Across the records below, report how many lines include the word "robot", stating the number alone.

RECORDS SUPPLIED:
BEGIN

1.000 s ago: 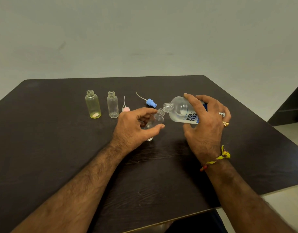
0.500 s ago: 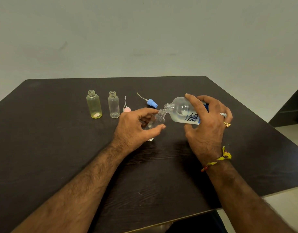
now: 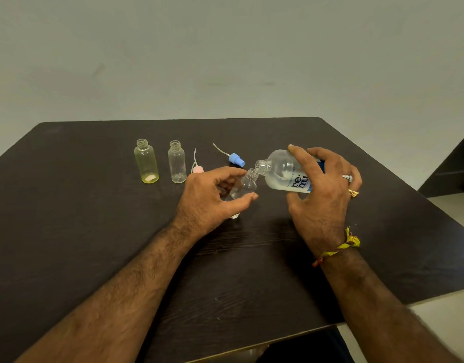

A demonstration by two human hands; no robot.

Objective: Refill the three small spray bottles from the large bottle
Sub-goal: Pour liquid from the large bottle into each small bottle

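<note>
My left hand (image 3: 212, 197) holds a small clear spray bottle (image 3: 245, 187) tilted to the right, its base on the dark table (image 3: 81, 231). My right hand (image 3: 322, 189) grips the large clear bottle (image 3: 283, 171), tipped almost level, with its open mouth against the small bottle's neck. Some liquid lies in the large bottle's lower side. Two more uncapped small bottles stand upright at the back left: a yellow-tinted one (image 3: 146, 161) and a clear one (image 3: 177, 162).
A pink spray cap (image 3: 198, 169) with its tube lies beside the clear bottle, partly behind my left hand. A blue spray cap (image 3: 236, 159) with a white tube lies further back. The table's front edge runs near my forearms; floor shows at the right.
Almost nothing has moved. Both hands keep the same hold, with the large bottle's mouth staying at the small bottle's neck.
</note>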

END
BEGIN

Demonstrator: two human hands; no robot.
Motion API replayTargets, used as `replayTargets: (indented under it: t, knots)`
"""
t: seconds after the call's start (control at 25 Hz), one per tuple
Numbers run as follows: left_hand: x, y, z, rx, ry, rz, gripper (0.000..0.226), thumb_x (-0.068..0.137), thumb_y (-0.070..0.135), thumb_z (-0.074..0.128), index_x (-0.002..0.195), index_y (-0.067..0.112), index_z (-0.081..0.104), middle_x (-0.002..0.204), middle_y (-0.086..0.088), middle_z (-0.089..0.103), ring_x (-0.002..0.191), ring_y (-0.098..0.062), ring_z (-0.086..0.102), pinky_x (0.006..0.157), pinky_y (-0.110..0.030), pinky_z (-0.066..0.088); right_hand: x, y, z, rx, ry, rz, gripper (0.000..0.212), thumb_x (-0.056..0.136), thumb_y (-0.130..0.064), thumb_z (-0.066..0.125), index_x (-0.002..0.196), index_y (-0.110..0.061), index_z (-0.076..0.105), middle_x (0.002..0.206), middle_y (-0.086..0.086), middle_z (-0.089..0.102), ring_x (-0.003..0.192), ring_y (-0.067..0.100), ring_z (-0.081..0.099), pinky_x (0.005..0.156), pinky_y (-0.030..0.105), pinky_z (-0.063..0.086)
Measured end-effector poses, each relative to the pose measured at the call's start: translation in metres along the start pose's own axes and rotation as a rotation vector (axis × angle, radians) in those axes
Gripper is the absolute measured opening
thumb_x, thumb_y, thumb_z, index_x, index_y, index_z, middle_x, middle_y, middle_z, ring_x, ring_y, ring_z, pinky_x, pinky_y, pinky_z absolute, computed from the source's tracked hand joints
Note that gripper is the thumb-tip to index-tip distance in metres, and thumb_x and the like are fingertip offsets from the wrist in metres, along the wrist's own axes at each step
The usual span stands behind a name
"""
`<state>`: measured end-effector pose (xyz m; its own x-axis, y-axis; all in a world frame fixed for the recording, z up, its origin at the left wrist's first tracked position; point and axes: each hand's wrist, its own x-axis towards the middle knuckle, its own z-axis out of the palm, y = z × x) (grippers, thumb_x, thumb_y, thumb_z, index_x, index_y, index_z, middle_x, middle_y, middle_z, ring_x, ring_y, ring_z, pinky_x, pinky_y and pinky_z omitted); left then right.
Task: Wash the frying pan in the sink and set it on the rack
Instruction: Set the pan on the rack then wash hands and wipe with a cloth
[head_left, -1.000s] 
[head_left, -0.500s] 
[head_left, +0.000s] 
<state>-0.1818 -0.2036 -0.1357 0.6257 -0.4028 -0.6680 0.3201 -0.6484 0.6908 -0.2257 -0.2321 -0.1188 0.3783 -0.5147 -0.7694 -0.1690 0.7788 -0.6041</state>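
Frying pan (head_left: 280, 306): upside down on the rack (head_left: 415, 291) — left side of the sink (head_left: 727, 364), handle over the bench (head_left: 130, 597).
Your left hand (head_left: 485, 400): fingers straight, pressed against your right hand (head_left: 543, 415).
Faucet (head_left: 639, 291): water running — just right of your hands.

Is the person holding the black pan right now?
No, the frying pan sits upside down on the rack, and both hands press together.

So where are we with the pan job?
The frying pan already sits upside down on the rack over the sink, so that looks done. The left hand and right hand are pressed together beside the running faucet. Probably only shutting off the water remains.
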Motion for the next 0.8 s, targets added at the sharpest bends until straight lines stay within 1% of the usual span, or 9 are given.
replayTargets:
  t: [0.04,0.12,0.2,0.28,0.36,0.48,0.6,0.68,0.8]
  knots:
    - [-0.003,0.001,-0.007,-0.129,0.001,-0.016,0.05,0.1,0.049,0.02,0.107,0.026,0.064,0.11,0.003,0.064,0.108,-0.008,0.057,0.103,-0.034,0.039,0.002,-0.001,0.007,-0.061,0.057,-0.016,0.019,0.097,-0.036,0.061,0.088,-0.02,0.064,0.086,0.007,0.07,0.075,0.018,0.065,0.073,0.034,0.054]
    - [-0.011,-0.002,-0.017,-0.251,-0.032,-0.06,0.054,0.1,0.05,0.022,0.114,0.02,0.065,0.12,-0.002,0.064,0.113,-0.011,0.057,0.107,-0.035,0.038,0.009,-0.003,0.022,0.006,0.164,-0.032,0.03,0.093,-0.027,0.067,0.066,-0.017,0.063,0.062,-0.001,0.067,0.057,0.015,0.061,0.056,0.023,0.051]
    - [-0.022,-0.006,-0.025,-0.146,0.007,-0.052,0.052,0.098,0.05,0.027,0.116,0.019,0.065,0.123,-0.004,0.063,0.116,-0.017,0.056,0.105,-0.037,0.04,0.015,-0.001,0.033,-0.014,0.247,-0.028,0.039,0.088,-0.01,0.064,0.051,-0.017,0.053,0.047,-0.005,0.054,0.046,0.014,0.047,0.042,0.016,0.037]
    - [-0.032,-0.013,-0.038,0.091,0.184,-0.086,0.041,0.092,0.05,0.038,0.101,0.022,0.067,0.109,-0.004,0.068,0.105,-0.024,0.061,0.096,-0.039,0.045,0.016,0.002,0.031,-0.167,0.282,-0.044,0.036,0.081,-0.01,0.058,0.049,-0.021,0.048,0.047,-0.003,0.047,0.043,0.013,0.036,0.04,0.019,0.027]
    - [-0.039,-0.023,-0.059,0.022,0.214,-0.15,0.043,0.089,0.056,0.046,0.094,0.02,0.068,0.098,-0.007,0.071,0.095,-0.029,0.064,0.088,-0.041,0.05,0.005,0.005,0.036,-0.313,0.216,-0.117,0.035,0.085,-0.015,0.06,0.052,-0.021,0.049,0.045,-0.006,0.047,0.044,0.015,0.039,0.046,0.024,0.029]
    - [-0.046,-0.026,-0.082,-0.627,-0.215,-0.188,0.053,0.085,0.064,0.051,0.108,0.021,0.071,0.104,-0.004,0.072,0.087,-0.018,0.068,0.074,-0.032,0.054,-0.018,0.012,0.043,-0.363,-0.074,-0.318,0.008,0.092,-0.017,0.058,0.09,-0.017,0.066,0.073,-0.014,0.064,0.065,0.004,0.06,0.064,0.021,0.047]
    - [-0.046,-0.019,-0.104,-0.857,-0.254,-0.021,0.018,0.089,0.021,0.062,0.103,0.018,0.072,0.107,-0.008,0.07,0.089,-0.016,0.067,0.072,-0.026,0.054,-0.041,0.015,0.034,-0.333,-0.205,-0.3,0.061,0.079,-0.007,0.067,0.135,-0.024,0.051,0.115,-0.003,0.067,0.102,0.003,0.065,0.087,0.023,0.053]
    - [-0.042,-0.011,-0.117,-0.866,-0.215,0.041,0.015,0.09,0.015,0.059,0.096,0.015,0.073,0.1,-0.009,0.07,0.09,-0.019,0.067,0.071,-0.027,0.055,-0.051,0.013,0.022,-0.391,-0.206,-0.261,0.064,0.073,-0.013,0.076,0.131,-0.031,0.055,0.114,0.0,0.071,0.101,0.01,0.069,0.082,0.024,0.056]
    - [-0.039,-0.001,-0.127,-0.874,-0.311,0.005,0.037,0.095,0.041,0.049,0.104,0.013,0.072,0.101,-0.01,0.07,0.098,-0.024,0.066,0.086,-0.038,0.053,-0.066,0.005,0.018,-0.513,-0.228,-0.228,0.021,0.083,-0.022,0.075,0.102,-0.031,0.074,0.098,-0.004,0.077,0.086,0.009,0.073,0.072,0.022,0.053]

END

EXERCISE SOLUTION: 2